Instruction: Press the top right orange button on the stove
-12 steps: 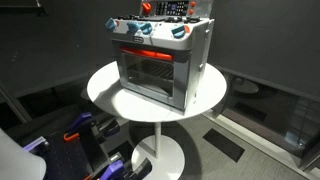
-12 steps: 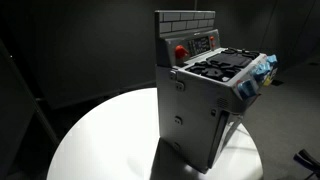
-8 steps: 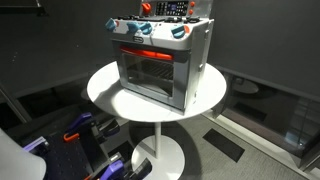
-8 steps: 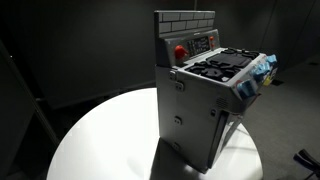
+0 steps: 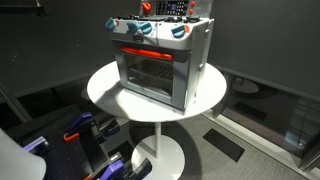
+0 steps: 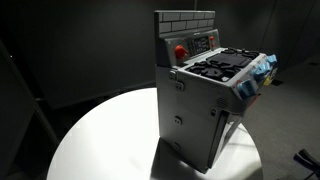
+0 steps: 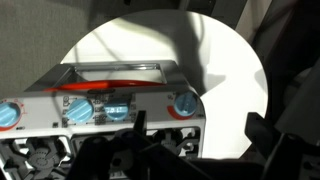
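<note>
The stove (image 5: pixel 160 65) is a small silver-grey toy oven with a glass door, a red-orange handle bar (image 5: pixel 140 52) and blue-grey knobs (image 5: pixel 179 32). It stands on a round white table (image 5: pixel 105 85) and shows in both exterior views (image 6: pixel 205 100). A red-orange button (image 6: pixel 181 52) sits on its brick-pattern back panel, and another shows at the top edge (image 5: pixel 147 8). In the wrist view I look down on the stove (image 7: pixel 110 95) and its knobs (image 7: pixel 185 104). My gripper (image 7: pixel 197 122) hangs above the stove's top, its dark fingers spread apart and empty. It does not show in either exterior view.
The table (image 6: pixel 100 130) has bare white surface around the stove and stands on a single pedestal base (image 5: pixel 160 155). Blue and black equipment (image 5: pixel 90 130) lies on the floor beside it. Dark walls surround the scene.
</note>
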You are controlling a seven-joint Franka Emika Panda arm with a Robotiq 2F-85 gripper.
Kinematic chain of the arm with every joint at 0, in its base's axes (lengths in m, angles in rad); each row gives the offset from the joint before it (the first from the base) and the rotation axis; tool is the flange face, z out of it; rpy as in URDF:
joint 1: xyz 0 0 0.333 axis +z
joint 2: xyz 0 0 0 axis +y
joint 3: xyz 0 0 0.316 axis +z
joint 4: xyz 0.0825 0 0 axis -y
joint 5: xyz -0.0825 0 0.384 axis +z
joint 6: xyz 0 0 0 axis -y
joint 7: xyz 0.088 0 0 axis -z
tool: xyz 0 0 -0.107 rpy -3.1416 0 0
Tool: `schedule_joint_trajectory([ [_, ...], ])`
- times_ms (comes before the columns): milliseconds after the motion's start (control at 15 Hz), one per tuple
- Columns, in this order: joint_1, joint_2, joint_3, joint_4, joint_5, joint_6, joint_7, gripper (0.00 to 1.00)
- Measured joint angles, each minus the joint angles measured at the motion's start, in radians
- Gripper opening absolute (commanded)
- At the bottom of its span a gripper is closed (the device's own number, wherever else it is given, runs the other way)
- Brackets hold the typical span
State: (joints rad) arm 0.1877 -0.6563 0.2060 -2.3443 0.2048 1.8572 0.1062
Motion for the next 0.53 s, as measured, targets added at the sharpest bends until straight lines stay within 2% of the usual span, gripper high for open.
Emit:
schedule_joint_trajectory([
  [533,-0.103,0.155,0.005,0.073,-0.136,0.248,0.082,1.0],
])
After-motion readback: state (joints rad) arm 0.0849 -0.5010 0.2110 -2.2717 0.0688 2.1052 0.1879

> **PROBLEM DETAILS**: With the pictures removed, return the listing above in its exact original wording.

> **SOLUTION FOR THIS TASK**:
Instruction: Press the top right orange button on the stove
-12 steps: 
-12 steps: 
-8 steps: 
-8 steps: 
+0 steps: 
+0 steps: 
+0 steps: 
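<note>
The stove (image 5: pixel 160 65) is a small silver-grey toy oven with a glass door, a red-orange handle bar (image 5: pixel 140 52) and blue-grey knobs (image 5: pixel 179 32). It stands on a round white table (image 5: pixel 105 85) and shows in both exterior views (image 6: pixel 205 100). A red-orange button (image 6: pixel 181 52) sits on its brick-pattern back panel, and another shows at the top edge (image 5: pixel 147 8). In the wrist view I look down on the stove (image 7: pixel 110 95) and its knobs (image 7: pixel 185 104). My gripper (image 7: pixel 197 122) hangs above the stove's top, its dark fingers spread apart and empty. It does not show in either exterior view.
The table (image 6: pixel 100 130) has bare white surface around the stove and stands on a single pedestal base (image 5: pixel 160 155). Blue and black equipment (image 5: pixel 90 130) lies on the floor beside it. Dark walls surround the scene.
</note>
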You are controlling a seven-joint Franka Emika Panda arm with a Robotiq 2F-85 gripper.
Kinematic chain of the arm with every joint at 0, in its base's axes (lengths in m, angles in rad); each row gives the offset from the joint before it (the first from the base) and the rotation axis; tool is the flange face, z out of it; rpy as in URDF:
joint 1: xyz 0 0 0.333 axis +z
joint 2: xyz 0 0 0 axis +y
joint 3: xyz 0 0 0.316 axis +z
joint 4: xyz 0.0825 0 0 axis -y
joint 5: xyz -0.0825 0 0.384 axis +z
joint 6: xyz 0 0 0 axis -y
joint 7: xyz 0.088 0 0 axis -z
tool: xyz 0 0 -0.107 rpy -3.1416 0 0
Tool: `schedule_joint_trajectory([ [_, ...], ])`
- times_ms (comes before the columns): milliseconds after the motion's start (control at 15 Hz), one per tuple
- Columns, in this order: joint_1, joint_2, joint_3, joint_4, joint_5, joint_6, joint_7, gripper (0.00 to 1.00)
- Measured joint angles, each minus the joint angles measured at the motion's start, in radians
- Gripper opening absolute (commanded)
- At the bottom of its span a gripper is closed (the device's own number, wherever else it is given, runs the other way)
- Brackets hold the typical span
State: (joints rad) arm 0.1877 -0.6563 0.2060 -2.3443 0.2048 1.8572 0.1062
Motion for the next 0.53 s, as measured, targets added at the sharpest bends until straight lines stay within 2% of the usual span, gripper high for open.
Emit:
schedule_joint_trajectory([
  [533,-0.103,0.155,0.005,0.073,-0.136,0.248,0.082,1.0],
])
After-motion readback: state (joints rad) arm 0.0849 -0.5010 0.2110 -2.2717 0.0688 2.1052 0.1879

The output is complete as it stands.